Start of EXTRACTED DATA

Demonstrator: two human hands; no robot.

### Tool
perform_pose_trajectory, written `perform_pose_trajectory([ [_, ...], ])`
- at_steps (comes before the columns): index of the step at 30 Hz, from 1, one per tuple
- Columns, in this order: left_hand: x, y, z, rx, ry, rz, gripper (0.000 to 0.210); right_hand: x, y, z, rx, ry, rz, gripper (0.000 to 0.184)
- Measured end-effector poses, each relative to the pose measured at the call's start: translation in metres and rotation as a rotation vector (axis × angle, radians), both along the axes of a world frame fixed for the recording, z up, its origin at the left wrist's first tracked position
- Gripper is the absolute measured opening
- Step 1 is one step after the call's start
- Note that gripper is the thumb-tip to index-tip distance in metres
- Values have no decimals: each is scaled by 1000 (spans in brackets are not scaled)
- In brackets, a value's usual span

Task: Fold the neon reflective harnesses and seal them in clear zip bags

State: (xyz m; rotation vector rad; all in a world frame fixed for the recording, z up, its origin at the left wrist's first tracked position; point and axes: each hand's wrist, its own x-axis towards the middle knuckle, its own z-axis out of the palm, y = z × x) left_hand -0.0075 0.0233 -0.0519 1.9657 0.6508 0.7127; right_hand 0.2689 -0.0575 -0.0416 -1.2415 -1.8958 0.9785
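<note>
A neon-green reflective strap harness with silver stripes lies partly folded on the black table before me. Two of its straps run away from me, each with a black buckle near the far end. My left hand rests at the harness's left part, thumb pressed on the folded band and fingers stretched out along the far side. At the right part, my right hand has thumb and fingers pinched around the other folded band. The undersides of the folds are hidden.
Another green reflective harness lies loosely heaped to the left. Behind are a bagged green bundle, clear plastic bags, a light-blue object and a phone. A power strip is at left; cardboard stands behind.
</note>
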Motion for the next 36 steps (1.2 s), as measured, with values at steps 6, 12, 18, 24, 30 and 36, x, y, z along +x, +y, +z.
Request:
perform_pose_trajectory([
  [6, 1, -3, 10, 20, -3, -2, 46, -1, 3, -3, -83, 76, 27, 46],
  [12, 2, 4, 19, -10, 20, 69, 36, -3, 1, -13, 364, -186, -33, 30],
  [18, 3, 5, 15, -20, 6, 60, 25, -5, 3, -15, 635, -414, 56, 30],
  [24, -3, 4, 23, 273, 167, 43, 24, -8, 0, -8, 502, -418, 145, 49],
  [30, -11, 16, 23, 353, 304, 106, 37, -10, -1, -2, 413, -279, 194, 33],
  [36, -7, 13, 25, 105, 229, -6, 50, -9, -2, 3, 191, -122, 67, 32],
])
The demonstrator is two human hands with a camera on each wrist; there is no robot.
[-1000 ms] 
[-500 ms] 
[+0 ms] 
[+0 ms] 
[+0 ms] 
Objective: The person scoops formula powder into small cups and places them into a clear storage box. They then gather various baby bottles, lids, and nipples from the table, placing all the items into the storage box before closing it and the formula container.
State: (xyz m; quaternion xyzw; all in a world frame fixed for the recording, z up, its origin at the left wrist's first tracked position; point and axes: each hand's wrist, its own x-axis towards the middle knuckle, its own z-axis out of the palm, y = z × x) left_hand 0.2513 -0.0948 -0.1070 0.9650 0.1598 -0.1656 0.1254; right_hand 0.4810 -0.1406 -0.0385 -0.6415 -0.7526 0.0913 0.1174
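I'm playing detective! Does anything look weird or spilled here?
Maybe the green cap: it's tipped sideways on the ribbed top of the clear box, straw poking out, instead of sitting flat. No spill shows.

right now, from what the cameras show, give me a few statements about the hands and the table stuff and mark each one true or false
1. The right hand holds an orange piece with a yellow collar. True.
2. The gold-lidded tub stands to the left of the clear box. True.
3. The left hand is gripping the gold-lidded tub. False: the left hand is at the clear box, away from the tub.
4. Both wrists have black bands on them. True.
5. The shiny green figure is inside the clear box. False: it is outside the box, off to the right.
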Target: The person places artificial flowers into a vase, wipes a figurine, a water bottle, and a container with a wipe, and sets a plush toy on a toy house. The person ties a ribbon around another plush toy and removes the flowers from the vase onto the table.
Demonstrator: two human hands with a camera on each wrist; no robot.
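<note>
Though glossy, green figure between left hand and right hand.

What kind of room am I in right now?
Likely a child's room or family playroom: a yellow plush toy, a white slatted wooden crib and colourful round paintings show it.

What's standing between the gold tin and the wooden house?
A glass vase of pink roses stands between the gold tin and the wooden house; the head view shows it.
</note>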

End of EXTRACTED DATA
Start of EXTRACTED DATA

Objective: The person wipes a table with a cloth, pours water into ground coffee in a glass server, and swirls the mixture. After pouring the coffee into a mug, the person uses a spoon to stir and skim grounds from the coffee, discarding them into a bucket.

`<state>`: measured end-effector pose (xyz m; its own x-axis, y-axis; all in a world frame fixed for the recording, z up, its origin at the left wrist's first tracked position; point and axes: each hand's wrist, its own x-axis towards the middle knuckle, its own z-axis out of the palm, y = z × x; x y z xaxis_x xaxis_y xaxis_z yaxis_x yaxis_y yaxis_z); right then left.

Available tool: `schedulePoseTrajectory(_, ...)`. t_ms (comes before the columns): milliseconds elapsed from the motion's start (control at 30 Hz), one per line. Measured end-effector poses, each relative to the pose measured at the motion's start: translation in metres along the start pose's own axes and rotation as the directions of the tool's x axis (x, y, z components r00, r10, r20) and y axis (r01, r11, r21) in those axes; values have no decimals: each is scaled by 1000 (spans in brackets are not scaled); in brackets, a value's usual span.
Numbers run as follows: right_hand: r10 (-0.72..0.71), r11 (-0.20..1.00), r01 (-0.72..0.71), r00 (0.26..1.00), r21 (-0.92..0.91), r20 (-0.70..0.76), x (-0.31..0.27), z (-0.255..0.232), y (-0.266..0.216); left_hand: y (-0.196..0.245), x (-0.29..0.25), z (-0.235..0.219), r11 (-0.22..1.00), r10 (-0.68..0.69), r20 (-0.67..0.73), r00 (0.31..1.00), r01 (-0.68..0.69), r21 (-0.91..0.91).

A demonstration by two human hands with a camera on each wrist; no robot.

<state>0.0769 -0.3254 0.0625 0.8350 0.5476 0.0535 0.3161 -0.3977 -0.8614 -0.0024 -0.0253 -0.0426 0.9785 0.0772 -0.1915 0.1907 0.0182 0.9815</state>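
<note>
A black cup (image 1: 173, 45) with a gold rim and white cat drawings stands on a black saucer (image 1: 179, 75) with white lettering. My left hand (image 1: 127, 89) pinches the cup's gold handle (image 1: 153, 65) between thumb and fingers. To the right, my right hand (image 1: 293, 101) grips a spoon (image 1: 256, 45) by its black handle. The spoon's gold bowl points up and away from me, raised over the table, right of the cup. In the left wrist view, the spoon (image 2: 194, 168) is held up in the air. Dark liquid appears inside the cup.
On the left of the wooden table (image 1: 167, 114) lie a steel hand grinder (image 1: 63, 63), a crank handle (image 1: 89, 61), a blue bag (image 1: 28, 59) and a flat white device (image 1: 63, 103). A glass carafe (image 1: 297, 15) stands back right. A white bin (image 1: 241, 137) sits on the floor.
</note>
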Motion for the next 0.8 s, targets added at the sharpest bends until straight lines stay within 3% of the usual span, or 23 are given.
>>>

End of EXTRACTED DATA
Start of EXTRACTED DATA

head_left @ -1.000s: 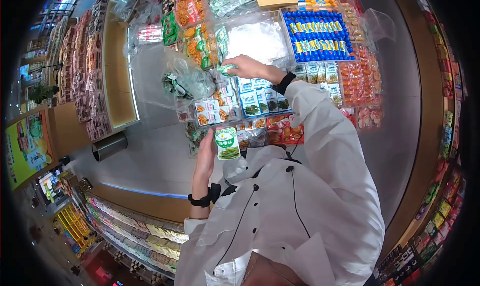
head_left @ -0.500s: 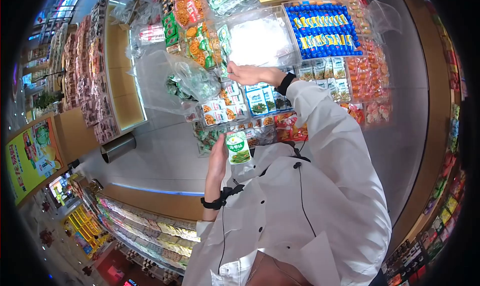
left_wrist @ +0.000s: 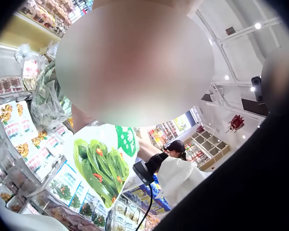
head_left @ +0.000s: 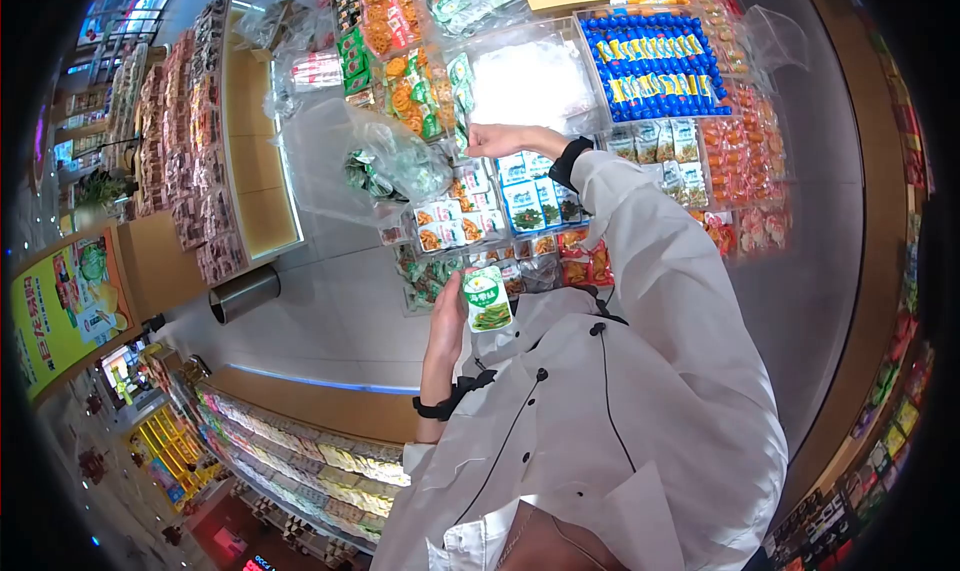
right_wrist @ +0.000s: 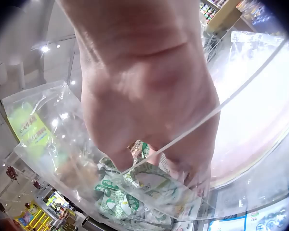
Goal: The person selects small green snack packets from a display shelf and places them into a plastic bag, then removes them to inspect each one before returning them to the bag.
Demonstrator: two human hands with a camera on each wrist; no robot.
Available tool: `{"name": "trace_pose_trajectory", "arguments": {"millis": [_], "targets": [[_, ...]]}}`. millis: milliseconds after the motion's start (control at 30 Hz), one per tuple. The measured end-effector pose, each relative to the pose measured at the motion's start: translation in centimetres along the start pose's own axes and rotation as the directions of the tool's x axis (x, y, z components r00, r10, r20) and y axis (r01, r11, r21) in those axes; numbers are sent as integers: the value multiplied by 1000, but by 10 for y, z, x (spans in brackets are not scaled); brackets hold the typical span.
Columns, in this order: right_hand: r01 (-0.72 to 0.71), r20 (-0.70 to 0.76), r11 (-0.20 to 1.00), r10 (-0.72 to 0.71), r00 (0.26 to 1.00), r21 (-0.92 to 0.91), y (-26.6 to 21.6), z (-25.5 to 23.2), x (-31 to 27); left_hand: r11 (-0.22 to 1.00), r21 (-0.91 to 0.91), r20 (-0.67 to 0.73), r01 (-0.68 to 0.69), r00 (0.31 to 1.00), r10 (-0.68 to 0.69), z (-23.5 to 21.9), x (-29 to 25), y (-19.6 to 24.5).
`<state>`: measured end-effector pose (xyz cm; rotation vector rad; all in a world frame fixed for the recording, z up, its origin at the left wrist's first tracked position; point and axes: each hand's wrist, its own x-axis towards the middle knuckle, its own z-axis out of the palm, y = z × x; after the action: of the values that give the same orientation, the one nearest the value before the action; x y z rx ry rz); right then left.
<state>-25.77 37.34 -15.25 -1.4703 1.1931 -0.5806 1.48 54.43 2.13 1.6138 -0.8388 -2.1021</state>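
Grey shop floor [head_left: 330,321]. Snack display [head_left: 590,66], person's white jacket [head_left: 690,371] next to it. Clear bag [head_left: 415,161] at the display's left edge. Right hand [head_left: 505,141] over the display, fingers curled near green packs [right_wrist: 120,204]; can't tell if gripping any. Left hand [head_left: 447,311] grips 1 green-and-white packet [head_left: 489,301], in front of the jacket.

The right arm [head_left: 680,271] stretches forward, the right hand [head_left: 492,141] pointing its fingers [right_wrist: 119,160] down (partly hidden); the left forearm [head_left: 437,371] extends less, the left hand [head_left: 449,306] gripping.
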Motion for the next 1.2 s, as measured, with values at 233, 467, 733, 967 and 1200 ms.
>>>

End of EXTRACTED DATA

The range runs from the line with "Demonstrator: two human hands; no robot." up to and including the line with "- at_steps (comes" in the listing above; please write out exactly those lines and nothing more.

Demonstrator: two human hands; no robot.

### Tool
perform_pose_trajectory, written `perform_pose_trajectory([ [_, ...], ])`
- at_steps (comes before the columns): index of the step at 30 Hz, from 1, one per tuple

No more output remains.